— Task item —
Could every line below be written out exactly as it appears?

*** Opening Given records ***

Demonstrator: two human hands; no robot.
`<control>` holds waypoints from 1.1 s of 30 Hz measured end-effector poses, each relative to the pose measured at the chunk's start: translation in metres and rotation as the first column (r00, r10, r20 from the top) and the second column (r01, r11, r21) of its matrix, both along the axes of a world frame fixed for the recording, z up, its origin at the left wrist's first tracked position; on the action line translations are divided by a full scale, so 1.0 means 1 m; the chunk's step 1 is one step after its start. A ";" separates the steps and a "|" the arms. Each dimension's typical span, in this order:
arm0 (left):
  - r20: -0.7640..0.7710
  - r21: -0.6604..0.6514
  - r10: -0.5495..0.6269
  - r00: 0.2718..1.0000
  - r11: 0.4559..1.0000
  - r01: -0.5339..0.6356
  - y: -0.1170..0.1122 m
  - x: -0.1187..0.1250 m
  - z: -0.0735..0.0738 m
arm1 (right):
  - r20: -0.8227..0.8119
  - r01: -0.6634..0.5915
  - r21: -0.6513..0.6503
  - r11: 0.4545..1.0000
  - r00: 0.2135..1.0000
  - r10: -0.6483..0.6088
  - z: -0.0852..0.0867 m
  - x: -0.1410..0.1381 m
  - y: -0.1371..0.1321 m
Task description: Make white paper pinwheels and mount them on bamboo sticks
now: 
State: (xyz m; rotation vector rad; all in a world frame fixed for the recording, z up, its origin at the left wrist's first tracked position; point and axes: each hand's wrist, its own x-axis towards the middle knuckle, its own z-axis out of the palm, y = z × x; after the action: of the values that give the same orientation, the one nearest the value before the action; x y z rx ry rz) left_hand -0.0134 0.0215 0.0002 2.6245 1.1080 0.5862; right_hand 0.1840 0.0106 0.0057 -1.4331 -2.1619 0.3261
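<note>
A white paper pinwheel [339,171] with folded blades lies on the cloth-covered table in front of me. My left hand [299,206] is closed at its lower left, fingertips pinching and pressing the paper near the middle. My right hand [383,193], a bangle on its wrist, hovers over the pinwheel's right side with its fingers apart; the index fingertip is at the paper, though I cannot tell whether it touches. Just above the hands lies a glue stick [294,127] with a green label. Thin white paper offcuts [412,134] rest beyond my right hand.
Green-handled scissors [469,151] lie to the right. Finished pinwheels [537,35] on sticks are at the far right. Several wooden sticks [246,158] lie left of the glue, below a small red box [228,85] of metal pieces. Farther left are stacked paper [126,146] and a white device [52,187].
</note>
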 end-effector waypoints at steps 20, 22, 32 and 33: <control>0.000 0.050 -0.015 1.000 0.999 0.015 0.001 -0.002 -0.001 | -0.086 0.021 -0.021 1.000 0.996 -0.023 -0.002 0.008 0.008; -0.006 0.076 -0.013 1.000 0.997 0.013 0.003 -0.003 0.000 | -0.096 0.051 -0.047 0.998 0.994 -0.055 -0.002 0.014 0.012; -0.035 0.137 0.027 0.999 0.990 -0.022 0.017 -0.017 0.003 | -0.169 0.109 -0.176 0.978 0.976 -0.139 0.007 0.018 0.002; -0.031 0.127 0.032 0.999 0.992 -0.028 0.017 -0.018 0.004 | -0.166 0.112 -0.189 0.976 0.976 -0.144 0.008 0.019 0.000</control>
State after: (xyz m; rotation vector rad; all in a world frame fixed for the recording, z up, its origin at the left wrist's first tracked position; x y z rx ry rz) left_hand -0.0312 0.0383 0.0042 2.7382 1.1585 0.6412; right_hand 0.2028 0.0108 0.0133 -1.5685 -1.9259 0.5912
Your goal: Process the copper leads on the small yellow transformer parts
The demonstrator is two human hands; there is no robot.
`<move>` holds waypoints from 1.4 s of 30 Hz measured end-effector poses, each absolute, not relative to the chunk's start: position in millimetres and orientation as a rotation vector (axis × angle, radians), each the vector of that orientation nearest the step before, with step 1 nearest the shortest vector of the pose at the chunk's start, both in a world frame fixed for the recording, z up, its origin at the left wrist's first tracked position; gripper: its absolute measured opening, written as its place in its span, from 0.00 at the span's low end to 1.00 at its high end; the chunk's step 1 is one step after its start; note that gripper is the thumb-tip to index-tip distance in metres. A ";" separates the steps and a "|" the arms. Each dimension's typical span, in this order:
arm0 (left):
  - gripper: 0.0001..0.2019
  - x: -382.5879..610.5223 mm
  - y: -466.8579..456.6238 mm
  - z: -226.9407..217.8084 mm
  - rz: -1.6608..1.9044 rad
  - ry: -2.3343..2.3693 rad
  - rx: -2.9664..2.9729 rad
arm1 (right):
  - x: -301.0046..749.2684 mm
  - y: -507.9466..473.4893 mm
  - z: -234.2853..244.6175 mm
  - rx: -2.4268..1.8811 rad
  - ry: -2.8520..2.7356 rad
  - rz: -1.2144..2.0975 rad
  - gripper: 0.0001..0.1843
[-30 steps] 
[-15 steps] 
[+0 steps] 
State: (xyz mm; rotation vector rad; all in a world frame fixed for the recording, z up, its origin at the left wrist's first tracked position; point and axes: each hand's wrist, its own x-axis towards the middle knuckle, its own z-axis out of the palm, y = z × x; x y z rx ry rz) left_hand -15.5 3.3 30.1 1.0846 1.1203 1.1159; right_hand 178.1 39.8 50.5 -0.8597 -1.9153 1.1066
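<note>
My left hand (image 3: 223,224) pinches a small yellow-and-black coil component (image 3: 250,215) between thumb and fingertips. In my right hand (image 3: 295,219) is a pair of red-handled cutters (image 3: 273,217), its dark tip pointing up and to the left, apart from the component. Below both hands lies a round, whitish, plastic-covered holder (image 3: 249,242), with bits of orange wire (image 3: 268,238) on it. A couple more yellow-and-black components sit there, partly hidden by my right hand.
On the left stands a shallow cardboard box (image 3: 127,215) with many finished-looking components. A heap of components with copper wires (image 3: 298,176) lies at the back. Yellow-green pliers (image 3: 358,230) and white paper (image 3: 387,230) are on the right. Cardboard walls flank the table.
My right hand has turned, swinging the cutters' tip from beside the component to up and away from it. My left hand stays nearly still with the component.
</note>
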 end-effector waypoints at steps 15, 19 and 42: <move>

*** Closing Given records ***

— Response to the exercise —
Demonstrator: two human hands; no robot.
`<control>` holds waypoints from 1.1 s of 30 Hz measured end-effector poses, each relative to the pose measured at the chunk's start: translation in metres and rotation as the first column (r00, r10, r20 from the top) and the second column (r01, r11, r21) of its matrix, both along the axes of a world frame fixed for the recording, z up, its origin at the left wrist's first tracked position; on the action line translations are divided by a full scale, so 1.0 means 1 m; the chunk's step 1 is one step after its start. A ";" separates the steps and a "|" the arms. Each dimension's typical span, in this order:
arm0 (left):
  - r20: -0.7640..0.7710
  - r21: -0.6604..0.6514
  - r10: -0.5495..0.6269
  - r00: 0.2718..1.0000
  - r11: 0.4559..1.0000
  - r01: -0.5339..0.6356
  - y: -0.1170..0.1122 m
  - x: -0.1187..0.1250 m
  - z: -0.0735..0.0738 m
arm1 (right):
  - r20: -0.8227..0.8119
  - r01: -0.6634..0.5915
  - r21: -0.6513..0.6503
  - r11: 0.4545..1.0000
  - r00: 0.2135..1.0000
  - r10: -0.6483..0.6088
  - z: -0.0852..0.0867 m
  - x: -0.1410..0.1381 m
  - y: -0.1371..0.1321 m
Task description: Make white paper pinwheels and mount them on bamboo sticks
now: 
State: (xyz m; rotation vector rad; all in a world frame fixed for the recording, z up, its origin at the left wrist's first tracked position; point and axes: each hand's wrist, its own x-axis towards the middle knuckle, its own z-axis out of the palm, y = z × x; after the action: of the values that give the same orientation, the one nearest the value before the action; x y z rx ry rz) left_hand -0.0134 0.0215 0.0002 2.6245 1.1080 0.5862; right_hand 0.1840 0.0106 0.0057 -1.4331 -2.1619 0.3261
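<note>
A white paper pinwheel [339,171] with folded blades lies on the cloth-covered table in front of me. My left hand [299,206] is closed at its lower left, fingertips pinching and pressing the paper near the middle. My right hand [383,193], a bangle on its wrist, hovers over the pinwheel's right side with its fingers apart; the index fingertip is at the paper, though I cannot tell whether it touches. Just above the hands lies a glue stick [294,127] with a green label. Thin white paper offcuts [412,134] rest beyond my right hand.
Green-handled scissors [469,151] lie to the right. Finished pinwheels [537,35] on sticks are at the far right. Several wooden sticks [246,158] lie left of the glue, below a small red box [228,85] of metal pieces. Farther left are stacked paper [126,146] and a white device [52,187].
</note>
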 end-effector waypoints at steps 20, 22, 32 and 33: <control>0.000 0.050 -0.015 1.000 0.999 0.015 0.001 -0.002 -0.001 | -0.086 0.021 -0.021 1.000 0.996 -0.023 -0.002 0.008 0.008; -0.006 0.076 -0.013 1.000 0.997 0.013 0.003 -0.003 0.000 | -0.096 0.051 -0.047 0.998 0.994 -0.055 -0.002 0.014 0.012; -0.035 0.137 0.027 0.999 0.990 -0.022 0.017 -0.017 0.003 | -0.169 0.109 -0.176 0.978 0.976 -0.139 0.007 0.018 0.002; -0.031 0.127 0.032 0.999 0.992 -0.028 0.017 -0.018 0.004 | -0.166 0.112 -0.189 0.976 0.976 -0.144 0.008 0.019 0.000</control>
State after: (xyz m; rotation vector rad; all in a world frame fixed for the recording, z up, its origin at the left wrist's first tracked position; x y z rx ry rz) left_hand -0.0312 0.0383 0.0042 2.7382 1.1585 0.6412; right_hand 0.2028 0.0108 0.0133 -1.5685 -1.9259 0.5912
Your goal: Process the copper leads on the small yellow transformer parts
The demonstrator is two human hands; there is no robot.
`<move>` holds waypoints from 1.4 s of 30 Hz measured end-effector poses, each absolute, not relative to the chunk's start: position in millimetres and orientation as a rotation vector (axis × angle, radians), each the vector of that orientation nearest the step before, with step 1 nearest the shortest vector of the pose at the chunk's start, both in a world frame fixed for the recording, z up, its origin at the left wrist's first tracked position; gripper: its absolute measured opening, written as its place in its span, from 0.00 at the span's low end to 1.00 at its high end; the chunk's step 1 is one step after its start; note that gripper is the thumb-tip to index-tip distance in metres. A ";" separates the steps and a "|" the arms. Each dimension's typical span, in this order:
arm0 (left):
  - gripper: 0.0001..0.2019
  - x: -382.5879..610.5223 mm
  - y: -466.8579..456.6238 mm
  - z: -226.9407..217.8084 mm
  - rz: -1.6608..1.9044 rad
  - ry: -2.3343..2.3693 rad
  - rx: -2.9664..2.9729 rad
arm1 (right):
  - x: -301.0046..749.2684 mm
  - y: -507.9466..473.4893 mm
  - z: -234.2853..244.6175 mm
  - rx: -2.4268..1.8811 rad
  - ry: -2.8520..2.7356 rad
  - rz: -1.2144..2.0975 rad
  - gripper: 0.0001..0.1843
[-30 steps] 
[-15 steps] 
[+0 steps] 
State: (xyz mm; rotation vector rad; all in a world frame fixed for the recording, z up, its origin at the left wrist's first tracked position; point and axes: each hand's wrist, its own x-axis towards the middle knuckle, its own z-axis out of the palm, y = z × x; x y z rx ry rz) left_hand -15.5 3.3 30.1 1.0846 1.1203 1.1159; right_hand 178.1 39.8 50.5 -0.8597 -1.9153 1.1066
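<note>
My left hand (image 3: 223,224) pinches a small yellow-and-black coil component (image 3: 250,215) between thumb and fingertips. In my right hand (image 3: 295,219) is a pair of red-handled cutters (image 3: 273,217), its dark tip pointing up and to the left, apart from the component. Below both hands lies a round, whitish, plastic-covered holder (image 3: 249,242), with bits of orange wire (image 3: 268,238) on it. A couple more yellow-and-black components sit there, partly hidden by my right hand.
On the left stands a shallow cardboard box (image 3: 127,215) with many finished-looking components. A heap of components with copper wires (image 3: 298,176) lies at the back. Yellow-green pliers (image 3: 358,230) and white paper (image 3: 387,230) are on the right. Cardboard walls flank the table.
My right hand has turned, swinging the cutters' tip from beside the component to up and away from it. My left hand stays nearly still with the component.
</note>
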 end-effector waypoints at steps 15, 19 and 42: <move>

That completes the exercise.